[Date Prev][Date Next][Thread Prev][Thread Next][Date Index][Thread Index]
Re: [PATCH V3 00/10] fix migration of suspended runstate
From: |
Steven Sistare |
Subject: |
Re: [PATCH V3 00/10] fix migration of suspended runstate |
Date: |
Fri, 25 Aug 2023 13:56:24 -0400 |
User-agent: |
Mozilla/5.0 (Windows NT 10.0; Win64; x64; rv:102.0) Gecko/20100101 Thunderbird/102.14.0 |
On 8/25/2023 11:07 AM, Peter Xu wrote:
> On Fri, Aug 25, 2023 at 09:28:28AM -0400, Steven Sistare wrote:
>> On 8/24/2023 5:09 PM, Steven Sistare wrote:
>>> On 8/17/2023 2:23 PM, Peter Xu wrote:
>>>> On Mon, Aug 14, 2023 at 11:54:26AM -0700, Steve Sistare wrote:
>>>>> Migration of a guest in the suspended runstate is broken. The incoming
>>>>> migration code automatically tries to wake the guest, which is wrong;
>>>>> the guest should end migration in the same runstate it started. Further,
>>>>> for a restored snapshot, the automatic wakeup fails. The runstate is
>>>>> RUNNING, but the guest is not. See the commit messages for the details.
>>>>
>>>> Hi Steve,
>>>>
>>>> I drafted two small patches to show what I meant, on top of this series.

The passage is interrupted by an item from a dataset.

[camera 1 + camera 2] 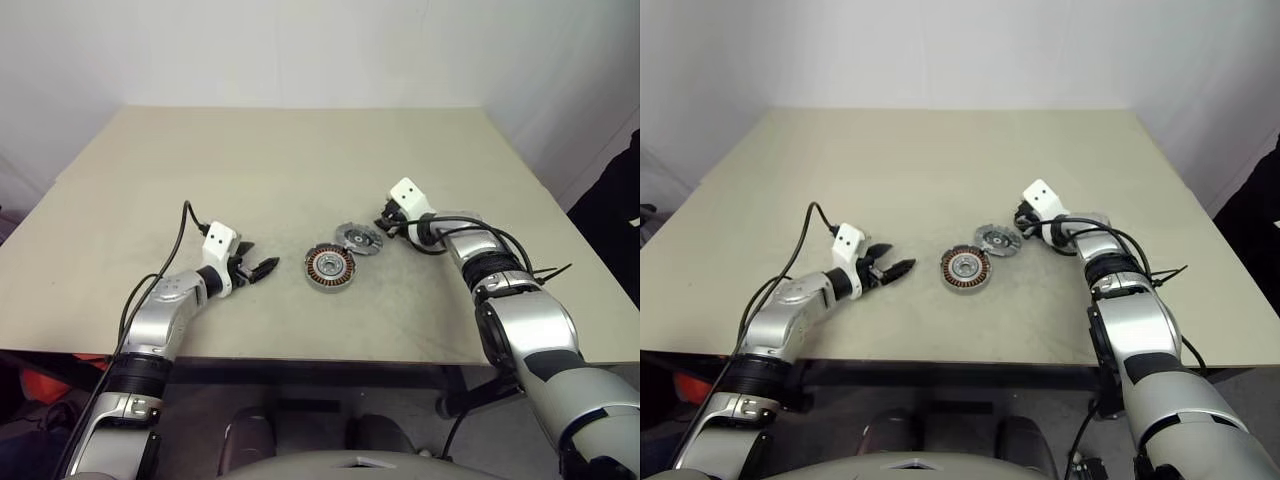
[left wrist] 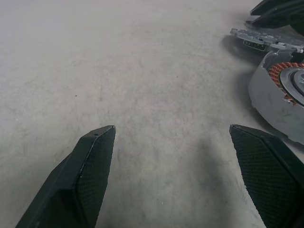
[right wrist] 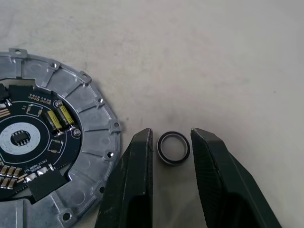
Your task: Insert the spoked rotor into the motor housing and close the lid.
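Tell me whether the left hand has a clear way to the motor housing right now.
Probably yes. The left hand stands open, pointing toward the motor housing, with only bare table between them. The lid lies beyond the housing, off that line.

- Motor housing, copper windings around a silver centre: one.
- Grey ribbed disc carrying a dark circuit board, the lid: one.
- Small metal ring: one.
- Tabletop: one.
- Pincers: two, left pincer and right pincer, each with two black fingers.
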Action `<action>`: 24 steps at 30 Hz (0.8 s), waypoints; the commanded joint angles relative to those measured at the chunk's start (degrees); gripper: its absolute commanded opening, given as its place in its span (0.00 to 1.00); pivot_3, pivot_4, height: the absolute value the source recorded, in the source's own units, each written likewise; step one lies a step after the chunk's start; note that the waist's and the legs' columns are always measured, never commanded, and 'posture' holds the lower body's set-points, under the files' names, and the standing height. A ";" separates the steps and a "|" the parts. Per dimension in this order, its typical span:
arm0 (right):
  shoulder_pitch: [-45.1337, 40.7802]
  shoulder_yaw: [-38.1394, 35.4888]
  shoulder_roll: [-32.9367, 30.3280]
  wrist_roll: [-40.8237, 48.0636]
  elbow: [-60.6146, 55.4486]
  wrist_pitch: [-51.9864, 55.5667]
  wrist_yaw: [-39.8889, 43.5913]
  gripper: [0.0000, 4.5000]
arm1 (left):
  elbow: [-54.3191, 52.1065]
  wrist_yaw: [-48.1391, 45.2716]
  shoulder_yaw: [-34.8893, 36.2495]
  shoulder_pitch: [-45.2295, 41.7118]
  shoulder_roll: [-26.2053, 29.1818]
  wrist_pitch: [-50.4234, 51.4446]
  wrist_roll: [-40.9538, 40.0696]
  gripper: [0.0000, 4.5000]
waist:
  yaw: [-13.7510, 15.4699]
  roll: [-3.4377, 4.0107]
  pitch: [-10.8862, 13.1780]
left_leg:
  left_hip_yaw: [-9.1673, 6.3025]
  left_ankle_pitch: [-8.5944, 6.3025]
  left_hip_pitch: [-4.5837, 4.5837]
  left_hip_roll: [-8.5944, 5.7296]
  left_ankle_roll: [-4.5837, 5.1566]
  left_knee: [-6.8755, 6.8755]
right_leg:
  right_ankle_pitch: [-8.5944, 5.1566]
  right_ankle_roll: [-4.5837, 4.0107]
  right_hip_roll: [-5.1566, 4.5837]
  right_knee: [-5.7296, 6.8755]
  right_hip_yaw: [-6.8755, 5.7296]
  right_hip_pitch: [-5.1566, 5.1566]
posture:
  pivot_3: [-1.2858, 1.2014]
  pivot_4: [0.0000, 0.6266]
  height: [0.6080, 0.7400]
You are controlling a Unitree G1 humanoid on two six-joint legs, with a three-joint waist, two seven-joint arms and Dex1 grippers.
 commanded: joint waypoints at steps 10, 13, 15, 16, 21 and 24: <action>-0.17 -2.37 0.20 1.38 1.73 1.88 -2.30 0.28 | -2.07 0.01 0.40 0.31 0.45 -0.16 0.15 0.91 | 0.04 0.01 0.00 | 0.00 0.01 0.01 0.00 -0.01 0.00 | 0.00 -0.01 -0.01 0.01 -0.05 0.04 | 0.52 0.00 1.00; -0.38 -3.24 0.34 2.21 1.98 2.94 -2.30 0.28 | -1.95 -0.10 0.19 0.35 0.46 -0.19 0.31 0.91 | 0.05 0.01 0.00 | 0.00 0.01 0.01 0.00 -0.01 0.00 | 0.00 -0.01 -0.01 0.01 -0.09 0.06 | 0.52 0.00 1.00; -0.39 -3.34 0.46 2.24 1.95 3.40 -1.93 0.28 | -1.86 -0.15 -0.06 0.30 0.41 -0.21 0.53 0.91 | 0.05 0.01 0.00 | 0.00 0.01 0.01 0.00 -0.01 0.00 | -0.01 -0.01 -0.02 0.00 -0.10 0.06 | 0.52 0.00 1.00; -0.37 -3.39 0.52 2.28 1.90 3.57 -1.71 0.28 | -1.80 -0.19 -0.15 0.27 0.38 -0.23 0.62 0.91 | 0.04 0.01 0.00 | 0.00 0.01 0.01 0.01 -0.01 0.00 | -0.01 -0.01 -0.01 0.00 -0.11 0.06 | 0.52 0.00 1.00; -0.16 -3.29 0.60 2.27 1.68 3.65 -1.71 0.28 | -1.61 -0.39 -0.20 0.27 0.40 -0.34 1.03 0.91 | 0.04 0.01 0.00 | 0.00 0.01 0.01 0.01 -0.02 0.00 | -0.01 -0.02 -0.01 0.00 -0.15 0.08 | 0.52 0.00 1.00; -0.20 -3.77 0.70 2.66 1.68 3.67 -2.19 0.28 | -1.65 -0.45 -0.22 0.35 0.39 -0.33 1.19 0.91 | 0.04 0.01 0.00 | 0.00 0.01 0.01 0.02 -0.02 0.00 | -0.02 -0.03 -0.01 0.00 -0.16 0.08 | 0.52 0.00 1.00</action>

>>>> Before applying these two, one needs to revert patch 1 in this series.
>>>>
>>>> After applied, it should also pass all three new suspend tests. We can
>>>> continue the discussion here based on the patches.
>>>
>>> Your 2 patches look good. I suggest we keep patch 1, and I squash patch 2
>>> into the other patches.
>
> Yes. Feel free to reorganize / modify /.. the changes in whatever way you
> prefer in the final patchset.
>
>>>
>>> There is one more fix needed: on the sending side, if the state is
>>> suspended,
>>> then ticks must be disabled so the tick globals are updated before they are
>>> written to vmstate. Otherwise, tick starts at 0 in the receiver when
>>> cpu_enable_ticks is called.
>>>
>>> -------------------------------------------
>>> diff --git a/migration/migration.c b/migration/migration.c
>> [...]
>>> -------------------------------------------
>>
>> This diff is just a rough draft. I need to resume ticks if the migration
>> fails or is cancelled, and I am trying to push the logic into vm_stop,
>> vm_stop_force_state, and vm_start, and/or vm_prepare_start.
>
> Yes this sounds better than hard code things into migration codes, thanks.
>
> Maybe at least all the migration related code paths should always use
> vm_stop_force_state() (e.g. save_snapshot)?
>
> At the meantime, AFAIU we should allow runstate_is_running() to return true
> even for suspended, matching current usages of vm_start() / vm_stop(). But
> again that can have risk of breaking existing users.
>
> I bet you may have a better grasp of what it should look like to solve the
> current "migrate suspended VM" problem at the minimum but hopefully still
> in a clean way, so I assume I'll just wait and see.
I found a better way.
Rather than disabling ticks, I added a pre_save handler to capture and save
the correct timer state even if the timer is running, using the logic from
cpr_disable_ticks. No changes needed in the migration code:
------------------------------------
diff --git a/softmmu/cpu-timers.c b/softmmu/cpu-timers.c
index 117408c..d5af317 100644
--- a/softmmu/cpu-timers.c
+++ b/softmmu/cpu-timers.c
@@ -157,6 +157,36 @@ static bool icount_shift_state_needed(void *opaque)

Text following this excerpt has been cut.